[Zope] Vocabulary and stop words

R. David Murray bitz@bitdance.com
Tue, 22 Aug 2000 23:31:55 -0400 (EDT)


On Tue, 22 Aug 2000, Andy McKay wrote:
> I havent been able to the find TFM to read on Vocabulary and stop words in ZCatalog. I need to search by stuff such as XML::Parser and I think I need to patch 2.2 to do it. But a FM would help. Can anyone point me that way.

I don't think there is one.  Basically, if you want to search on terms
that include punctuation, you have to write your own Splitter.c.
Have fun <wry grin>.  You don't by the way, have to write it
in C, although not doing so presumably has performance implications
or it wouldn't have been written in C to begin with.  But if all
you want the splitter to do is split at blanks and truncate long
words, you probably don't need C...

You are presumably talking about text indexes if you are worried
about Vocabulary and stop words.  Most of the guts of this stuff
is actually located in a module named SearchIndex.  Reading the
source code there is as close to a FM as I think you'll get right
now.  The current Vocablulary does some appropriate wrapping up
of modules in SearchIndex for use by Catalog; if you want to do
your own thing without touching Zope's default machinery you'll
need to write your own Vocabulary object.  It shouldn't be
too hard if you model it after the existing source.

The current text index *does* try to do something sensible in the
case you cite, however.  Words are indexed after being broken at
punctuation.  When a word containing embedded punctuation is used
as a search term, it is turned into a "near" search (xml near
parser, for example).  I have not tested whether or not this actually
works, but from my reading of the code I *think* what it does is
equivalent to an 'and' search on the two words except that the
nearer the two words are in the document the earlier in the result
set the document appears (assuming you don't sort the result set
yourself).

Note that there was a longstanding bug in the search term parsing
machinery that caused some search terms with embedded punctuation
to fail to return any results.  I submitted a patch for this that
has been incorporated as of 2.2.1b1.  (The bug should not have
affected a search term like XML::Parser.)
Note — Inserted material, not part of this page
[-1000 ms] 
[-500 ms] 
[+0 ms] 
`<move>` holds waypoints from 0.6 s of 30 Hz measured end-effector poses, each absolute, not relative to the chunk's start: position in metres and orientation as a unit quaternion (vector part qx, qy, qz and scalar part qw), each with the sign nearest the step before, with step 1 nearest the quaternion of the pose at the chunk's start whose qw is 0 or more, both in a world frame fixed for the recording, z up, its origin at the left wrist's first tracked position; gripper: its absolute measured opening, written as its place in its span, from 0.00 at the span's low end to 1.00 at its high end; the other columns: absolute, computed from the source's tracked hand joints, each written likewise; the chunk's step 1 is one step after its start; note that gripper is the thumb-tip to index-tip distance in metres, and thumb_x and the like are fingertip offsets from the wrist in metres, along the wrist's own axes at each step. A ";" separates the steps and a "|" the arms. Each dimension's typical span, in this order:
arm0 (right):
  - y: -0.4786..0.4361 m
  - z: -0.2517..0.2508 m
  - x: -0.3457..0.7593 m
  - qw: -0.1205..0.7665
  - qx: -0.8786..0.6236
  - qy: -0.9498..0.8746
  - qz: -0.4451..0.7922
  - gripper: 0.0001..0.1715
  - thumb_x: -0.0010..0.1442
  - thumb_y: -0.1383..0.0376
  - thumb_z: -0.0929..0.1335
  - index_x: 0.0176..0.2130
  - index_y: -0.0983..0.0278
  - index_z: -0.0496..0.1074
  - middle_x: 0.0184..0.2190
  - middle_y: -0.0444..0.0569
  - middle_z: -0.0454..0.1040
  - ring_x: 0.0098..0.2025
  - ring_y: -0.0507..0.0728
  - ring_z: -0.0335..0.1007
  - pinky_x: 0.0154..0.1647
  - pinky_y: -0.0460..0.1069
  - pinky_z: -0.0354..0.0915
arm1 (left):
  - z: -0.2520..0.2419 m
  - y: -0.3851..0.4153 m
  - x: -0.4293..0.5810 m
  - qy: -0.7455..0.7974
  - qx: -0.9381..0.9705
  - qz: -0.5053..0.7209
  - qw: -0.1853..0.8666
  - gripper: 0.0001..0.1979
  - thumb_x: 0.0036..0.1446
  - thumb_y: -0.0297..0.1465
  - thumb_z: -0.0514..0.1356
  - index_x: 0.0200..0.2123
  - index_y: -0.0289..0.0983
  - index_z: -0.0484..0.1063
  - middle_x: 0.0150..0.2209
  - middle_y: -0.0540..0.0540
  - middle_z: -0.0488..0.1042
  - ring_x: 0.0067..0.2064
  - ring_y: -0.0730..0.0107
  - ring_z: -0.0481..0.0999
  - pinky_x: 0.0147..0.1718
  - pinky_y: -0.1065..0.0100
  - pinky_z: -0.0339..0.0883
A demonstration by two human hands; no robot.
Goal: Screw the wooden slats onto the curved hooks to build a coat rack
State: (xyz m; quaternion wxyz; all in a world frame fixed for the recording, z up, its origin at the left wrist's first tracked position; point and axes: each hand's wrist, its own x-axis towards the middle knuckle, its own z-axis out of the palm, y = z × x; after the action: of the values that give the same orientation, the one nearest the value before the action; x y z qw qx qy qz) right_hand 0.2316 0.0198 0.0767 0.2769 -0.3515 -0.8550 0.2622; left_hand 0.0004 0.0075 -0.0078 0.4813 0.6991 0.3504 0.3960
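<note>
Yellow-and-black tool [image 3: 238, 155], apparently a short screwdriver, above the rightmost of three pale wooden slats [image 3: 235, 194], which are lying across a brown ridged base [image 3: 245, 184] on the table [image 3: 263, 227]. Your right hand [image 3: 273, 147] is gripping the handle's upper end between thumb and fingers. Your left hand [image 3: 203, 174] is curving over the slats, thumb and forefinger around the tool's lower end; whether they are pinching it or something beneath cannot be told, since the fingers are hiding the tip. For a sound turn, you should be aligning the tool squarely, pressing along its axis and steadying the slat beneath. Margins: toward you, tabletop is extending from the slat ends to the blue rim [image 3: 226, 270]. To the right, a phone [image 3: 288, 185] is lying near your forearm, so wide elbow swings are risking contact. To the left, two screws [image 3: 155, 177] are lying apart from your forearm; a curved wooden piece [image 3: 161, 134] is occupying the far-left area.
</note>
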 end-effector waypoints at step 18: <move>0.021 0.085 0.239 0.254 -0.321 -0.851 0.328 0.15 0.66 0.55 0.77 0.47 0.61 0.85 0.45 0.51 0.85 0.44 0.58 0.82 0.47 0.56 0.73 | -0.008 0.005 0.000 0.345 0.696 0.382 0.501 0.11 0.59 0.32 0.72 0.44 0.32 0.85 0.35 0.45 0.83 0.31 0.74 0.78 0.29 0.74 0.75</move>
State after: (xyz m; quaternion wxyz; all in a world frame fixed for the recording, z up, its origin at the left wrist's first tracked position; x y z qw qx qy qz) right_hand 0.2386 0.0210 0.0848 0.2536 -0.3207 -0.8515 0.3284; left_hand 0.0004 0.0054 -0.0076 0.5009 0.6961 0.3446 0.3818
In theory, I think that instead of rewriting the splitter module
you could rewrite SearchIndex/ResultList's notion of what 'near'
means to constrain the words to be right next to each other.  You
should even be able to enforce ordering.  If it works, it might be
a easier than rewriting the splitter, since you'd only be changing
one python function.

I've been digging around in the SearchIndex code for a while now,
so if you want to ask me more questions, go ahead.  It doesn't mean
I'll know the answers, but I'm happy to share whatever I *have*
learned.

--RDM

PS: this question is really more into 'zope-dev' terratory than
'zope' terratory, if you want to move it.